I most certainly aren’t and she would have been with me on this one.

The lights in this house are generally wall units, which were originally fitted with 40 watt tungsten bulbs, that I believe should be removed immediately, as we do need to do something about our electricity consumption and carbon emissions. As half of them have failed, the light in some parts of the house is not good. The fittings were designed for 100 watt tungsten screw bulbs, which despite being available in markets round here should not be sold. Finding an adequate energy-saving replacement is proving tiresome, as it seems that many shops only carry a few very standard and expensive bulbs. So perhaps people in London stick with their illegal tungsten bulbs. As an example, I’ve not seen one of the clever light sensitive bulbs I used to use outside in Suffolk.

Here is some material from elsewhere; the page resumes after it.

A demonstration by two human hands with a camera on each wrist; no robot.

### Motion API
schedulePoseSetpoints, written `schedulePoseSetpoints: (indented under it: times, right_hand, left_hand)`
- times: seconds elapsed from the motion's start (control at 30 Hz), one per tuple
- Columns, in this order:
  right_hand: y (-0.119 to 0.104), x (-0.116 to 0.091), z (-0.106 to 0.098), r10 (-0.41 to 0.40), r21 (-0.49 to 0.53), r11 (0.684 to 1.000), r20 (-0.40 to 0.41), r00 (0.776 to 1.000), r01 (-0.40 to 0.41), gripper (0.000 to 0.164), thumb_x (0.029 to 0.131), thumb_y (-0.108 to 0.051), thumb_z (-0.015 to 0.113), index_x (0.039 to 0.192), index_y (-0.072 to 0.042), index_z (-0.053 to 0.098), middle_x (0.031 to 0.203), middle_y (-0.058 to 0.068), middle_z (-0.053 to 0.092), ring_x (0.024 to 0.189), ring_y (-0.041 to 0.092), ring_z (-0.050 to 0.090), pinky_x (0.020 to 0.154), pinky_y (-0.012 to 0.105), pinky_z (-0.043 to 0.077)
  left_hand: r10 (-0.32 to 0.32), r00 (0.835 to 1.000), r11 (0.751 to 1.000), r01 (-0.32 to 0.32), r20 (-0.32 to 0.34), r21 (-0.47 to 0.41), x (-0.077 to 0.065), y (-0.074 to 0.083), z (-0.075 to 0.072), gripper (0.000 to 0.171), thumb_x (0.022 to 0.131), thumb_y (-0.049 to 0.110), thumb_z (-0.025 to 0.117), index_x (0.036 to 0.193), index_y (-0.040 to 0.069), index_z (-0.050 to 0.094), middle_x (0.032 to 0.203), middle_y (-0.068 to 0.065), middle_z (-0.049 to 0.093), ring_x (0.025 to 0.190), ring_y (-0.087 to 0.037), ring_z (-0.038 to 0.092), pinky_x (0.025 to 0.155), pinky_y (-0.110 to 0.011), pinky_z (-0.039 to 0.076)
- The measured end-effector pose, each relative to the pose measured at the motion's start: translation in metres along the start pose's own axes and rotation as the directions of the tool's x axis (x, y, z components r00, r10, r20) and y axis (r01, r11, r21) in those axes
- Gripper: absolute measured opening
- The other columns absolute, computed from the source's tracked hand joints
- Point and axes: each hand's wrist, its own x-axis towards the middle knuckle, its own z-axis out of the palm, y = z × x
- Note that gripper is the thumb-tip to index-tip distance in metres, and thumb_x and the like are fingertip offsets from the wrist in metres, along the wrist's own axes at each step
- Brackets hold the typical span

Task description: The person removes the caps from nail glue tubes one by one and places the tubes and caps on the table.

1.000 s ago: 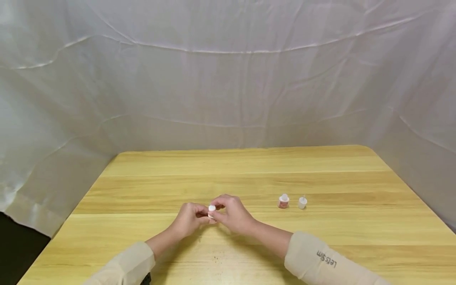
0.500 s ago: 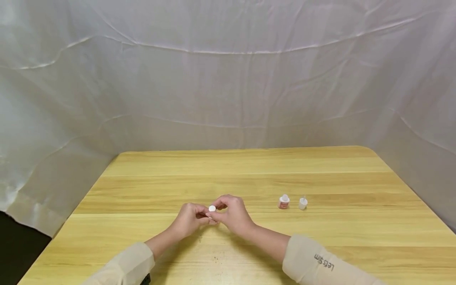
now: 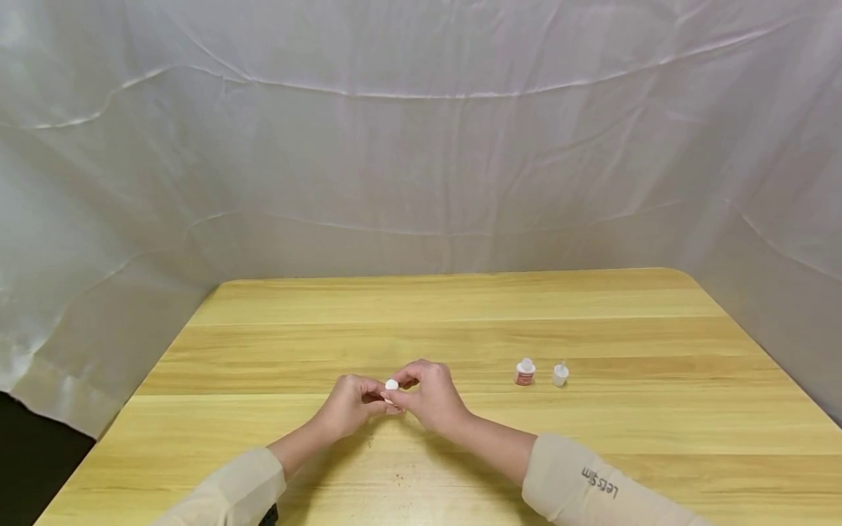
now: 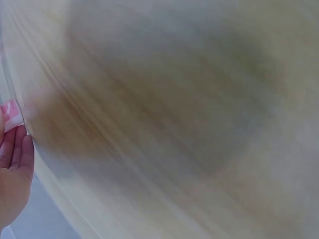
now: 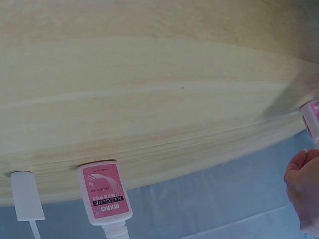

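A small bottle with a pink label (image 4: pixel 11 114) is held between both hands, low over the middle of the table. My left hand (image 3: pixel 351 406) pinches its body from the left. From the right, the thumb and fingers of my right hand (image 3: pixel 430 398) grip the white cap (image 3: pixel 391 385) on top. Fingers hide most of this bottle in the head view. To the right stands an uncapped nail glue bottle (image 5: pixel 106 191) with a pink label. Beside it, a white brush cap (image 5: pixel 27 195) stands on the table with its thin stem upward.
The wooden table (image 3: pixel 421 321) runs back to a pale hanging cloth (image 3: pixel 421 168) that surrounds it behind and at the sides. Small dark specks mark the tabletop in front of the hands. Both forearms wear light sleeves (image 3: pixel 579 478).
My right thumb has shifted slightly across the white cap, and the right forearm has moved a little toward the left. The left hand and the things on the table stay put.
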Motion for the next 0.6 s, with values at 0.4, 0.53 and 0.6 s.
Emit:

There are also loads of the dreaded MR16 halogen bulbs.  I hate them as they give me headaches, but the LED replacements don’t.  They also give out a lot more light, use a lot less energy and last for ever. I did manage to find two and they helped, but I need to find a lot more, as quite a few of the old ones have either failed or flash on and off.

December 23, 2010 Posted by | World | , , , | 2 Comments

London Takes Charge of One of its Lost Sons

There are cities, mega-cities and then there is London, a unique blend of people, races, buildings, transport systems and history.

Today the city of my birth and most of ancestors took control and welcomed me back and protected me.

The first thing I did was go and get my copy of The Times and have a coffee in the local Deli. I’ve never been able to do this before at any time of my life.  But the Deli was selling smoked salmon from the Butley Oysterage in Suffolk,so my adopted county was making its presence felt. If only the rest of the country had only half as much get up and go as London and Suffolk have we wouldn’t be having a recession.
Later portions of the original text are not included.